§ Your assignment
Starting at the line that has "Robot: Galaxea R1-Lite" and stopping after the line that has "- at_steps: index", reproduce the listing below exactly; omit everything else.

§ Provided material

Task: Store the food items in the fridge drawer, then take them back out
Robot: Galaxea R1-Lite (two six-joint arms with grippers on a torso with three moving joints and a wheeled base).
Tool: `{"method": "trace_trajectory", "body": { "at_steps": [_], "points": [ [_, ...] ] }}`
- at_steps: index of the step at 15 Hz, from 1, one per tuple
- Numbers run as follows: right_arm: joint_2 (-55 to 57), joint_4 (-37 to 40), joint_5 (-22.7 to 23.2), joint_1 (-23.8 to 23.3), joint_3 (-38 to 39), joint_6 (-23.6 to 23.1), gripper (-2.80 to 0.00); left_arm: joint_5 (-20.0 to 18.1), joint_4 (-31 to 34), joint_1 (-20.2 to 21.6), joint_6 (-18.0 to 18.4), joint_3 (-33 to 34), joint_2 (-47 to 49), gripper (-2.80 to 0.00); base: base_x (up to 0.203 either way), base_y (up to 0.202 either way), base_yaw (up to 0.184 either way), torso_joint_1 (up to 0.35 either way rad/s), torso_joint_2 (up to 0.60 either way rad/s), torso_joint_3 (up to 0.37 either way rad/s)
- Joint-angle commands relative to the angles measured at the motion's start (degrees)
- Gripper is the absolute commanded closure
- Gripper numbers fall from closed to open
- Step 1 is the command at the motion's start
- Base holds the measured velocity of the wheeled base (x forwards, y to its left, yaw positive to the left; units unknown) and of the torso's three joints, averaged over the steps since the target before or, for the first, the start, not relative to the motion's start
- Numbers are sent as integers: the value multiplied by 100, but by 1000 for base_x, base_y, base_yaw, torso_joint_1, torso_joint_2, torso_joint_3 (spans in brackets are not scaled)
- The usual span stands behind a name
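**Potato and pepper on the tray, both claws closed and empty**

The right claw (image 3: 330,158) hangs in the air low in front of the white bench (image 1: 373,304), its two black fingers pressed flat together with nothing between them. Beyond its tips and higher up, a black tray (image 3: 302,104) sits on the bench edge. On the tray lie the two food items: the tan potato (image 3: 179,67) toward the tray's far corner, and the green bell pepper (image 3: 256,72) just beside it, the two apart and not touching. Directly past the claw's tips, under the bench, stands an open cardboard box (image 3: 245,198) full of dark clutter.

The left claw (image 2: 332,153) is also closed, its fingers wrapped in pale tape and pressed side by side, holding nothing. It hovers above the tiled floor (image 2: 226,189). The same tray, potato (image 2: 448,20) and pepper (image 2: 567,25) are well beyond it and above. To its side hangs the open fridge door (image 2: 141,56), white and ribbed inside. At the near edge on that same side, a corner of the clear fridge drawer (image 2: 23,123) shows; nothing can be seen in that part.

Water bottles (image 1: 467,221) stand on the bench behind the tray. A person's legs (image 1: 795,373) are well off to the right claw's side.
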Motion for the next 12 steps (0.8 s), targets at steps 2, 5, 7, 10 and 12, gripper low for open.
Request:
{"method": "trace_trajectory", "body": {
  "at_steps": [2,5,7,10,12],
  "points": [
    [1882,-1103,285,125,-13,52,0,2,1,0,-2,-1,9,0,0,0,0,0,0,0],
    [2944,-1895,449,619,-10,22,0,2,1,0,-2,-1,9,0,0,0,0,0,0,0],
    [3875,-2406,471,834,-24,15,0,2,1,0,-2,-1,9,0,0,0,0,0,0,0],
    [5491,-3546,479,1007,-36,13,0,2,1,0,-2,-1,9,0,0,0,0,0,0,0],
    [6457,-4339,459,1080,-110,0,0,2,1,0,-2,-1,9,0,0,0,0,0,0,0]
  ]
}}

§ Problem solution
Robot: Galaxea R1-Lite (two six-joint arms with grippers on a torso with three moving joints and a wheeled base).
Tool: `{"method": "trace_trajectory", "body": { "at_steps": [_], "points": [ [_, ...] ] }}`
- at_steps: index of the step at 15 Hz, from 1, one per tuple

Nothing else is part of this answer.